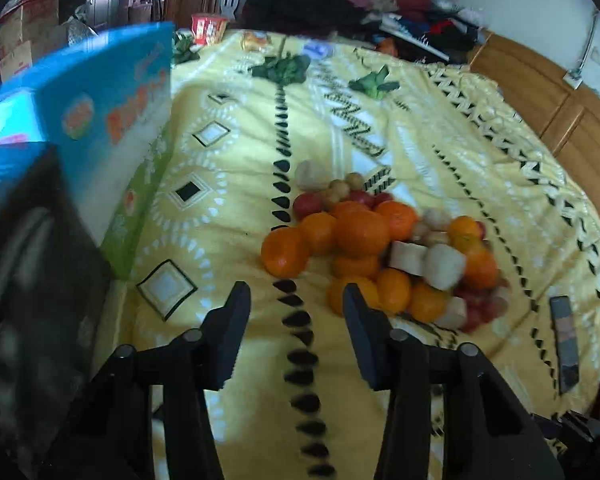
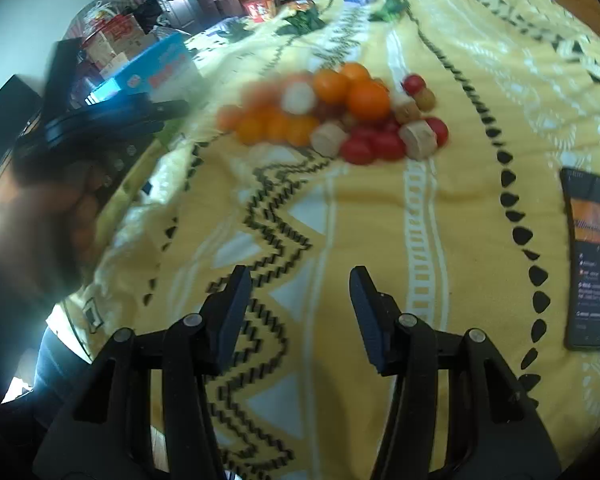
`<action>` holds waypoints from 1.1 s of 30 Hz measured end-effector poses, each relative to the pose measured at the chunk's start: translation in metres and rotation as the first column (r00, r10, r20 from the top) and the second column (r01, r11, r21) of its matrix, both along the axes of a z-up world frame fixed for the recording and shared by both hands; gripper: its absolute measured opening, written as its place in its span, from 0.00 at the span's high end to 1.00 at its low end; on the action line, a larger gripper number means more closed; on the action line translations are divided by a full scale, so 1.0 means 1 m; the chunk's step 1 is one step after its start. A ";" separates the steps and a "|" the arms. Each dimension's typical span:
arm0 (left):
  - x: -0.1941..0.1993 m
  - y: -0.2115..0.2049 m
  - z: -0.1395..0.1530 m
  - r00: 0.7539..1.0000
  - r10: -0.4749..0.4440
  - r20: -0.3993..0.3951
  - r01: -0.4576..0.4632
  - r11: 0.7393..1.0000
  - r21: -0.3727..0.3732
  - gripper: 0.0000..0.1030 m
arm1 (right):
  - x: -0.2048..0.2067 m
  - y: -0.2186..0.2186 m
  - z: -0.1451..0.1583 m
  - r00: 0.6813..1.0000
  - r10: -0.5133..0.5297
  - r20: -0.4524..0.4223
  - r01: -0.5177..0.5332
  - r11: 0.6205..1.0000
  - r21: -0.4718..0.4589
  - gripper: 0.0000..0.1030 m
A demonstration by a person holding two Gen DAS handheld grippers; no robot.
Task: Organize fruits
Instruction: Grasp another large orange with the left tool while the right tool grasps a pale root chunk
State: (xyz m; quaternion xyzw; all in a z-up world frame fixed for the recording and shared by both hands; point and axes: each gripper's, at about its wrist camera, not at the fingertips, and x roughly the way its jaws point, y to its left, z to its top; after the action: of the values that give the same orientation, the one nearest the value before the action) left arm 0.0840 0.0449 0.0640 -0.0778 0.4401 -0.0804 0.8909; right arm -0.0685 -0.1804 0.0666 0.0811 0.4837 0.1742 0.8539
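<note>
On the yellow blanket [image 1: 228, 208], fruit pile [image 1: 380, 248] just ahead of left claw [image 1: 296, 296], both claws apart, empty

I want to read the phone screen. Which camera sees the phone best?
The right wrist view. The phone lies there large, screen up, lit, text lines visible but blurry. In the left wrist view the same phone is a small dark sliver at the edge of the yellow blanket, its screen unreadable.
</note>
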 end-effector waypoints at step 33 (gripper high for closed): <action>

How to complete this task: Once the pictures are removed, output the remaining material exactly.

Answer space:
`<action>` holds waypoints from 1.1 s of 30 Hz measured end-effector poses, each relative to the pose measured at the chunk's start: translation in metres and rotation as the first column (r00, r10, r20 from the top) and the second column (r01, r11, r21) of its matrix, both along the axes of a z-up world frame fixed for the recording and shared by both hands; gripper: its absolute measured opening, written as its place in its span, from 0.00 at the span's high end to 1.00 at its low end; on the action line, a larger gripper number means more closed; on the action line translations are divided by a full scale, so 1.0 means 1 m; the chunk's step 1 is one step after its start. A ";" separates the steps and a "|" the arms. Each dimension's typical span:
arm0 (left):
  - x: -0.1941..0.1993 m
  - y: -0.2115..0.2049 m
  - z: -0.1395..0.1530 m
  - r00: 0.7539..1.0000
  - r10: -0.4749..0.4440
  - r20: -0.3993..0.3951
  - r01: -0.4576..0.4632
  - r11: 0.7393..1.0000
  - r21: -0.3727..0.3732
  - gripper: 0.0000..0.1030 m
arm1 (right):
  - x: -0.2048..0.2067 m
  - y: -0.2186..0.2186 m
  - z: -0.1451..0.1583 m
  - r00: 0.6813..1.0000
  - r10: -0.5133..0.5297
  - r20: -0.4524..0.4223
  - r01: -0.5177..0.5332
  - r11: 0.6205..1.0000
  - r21: -0.4718..0.4589
  - gripper: 0.0000..0.1030 m
A demonstration by a person holding two Gen DAS handheld grippers; no robot.
Task: Organize fruits
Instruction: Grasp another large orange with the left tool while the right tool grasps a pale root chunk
State: (xyz m; quaternion xyzw; all in a z-up world frame fixed for the recording and shared by both hands; point and axes: each gripper's, at about its wrist camera, not at the fingertips, and x roughly the way its jaws point, y to its left, z to its top; after the action: of the values that give the same orientation, the one nearest the value before the action) left arm 0.0840 0.0449 0.0640 -0.0778 0.4401 -0.0804 0.8909; right arm -0.0685 -0.1804 0.0666 0.0811 0.4837 0.1742 0.8539
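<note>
On the yellow blanket [image 1: 228, 208], fruit pile [image 1: 380, 248] just ahead of left claw [image 1: 296, 296], both claws apart, empty

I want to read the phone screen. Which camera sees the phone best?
The right wrist view. The phone lies there large, screen up, lit, text lines visible but blurry. In the left wrist view the same phone is a small dark sliver at the edge of the yellow blanket, its screen unreadable.
</note>
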 end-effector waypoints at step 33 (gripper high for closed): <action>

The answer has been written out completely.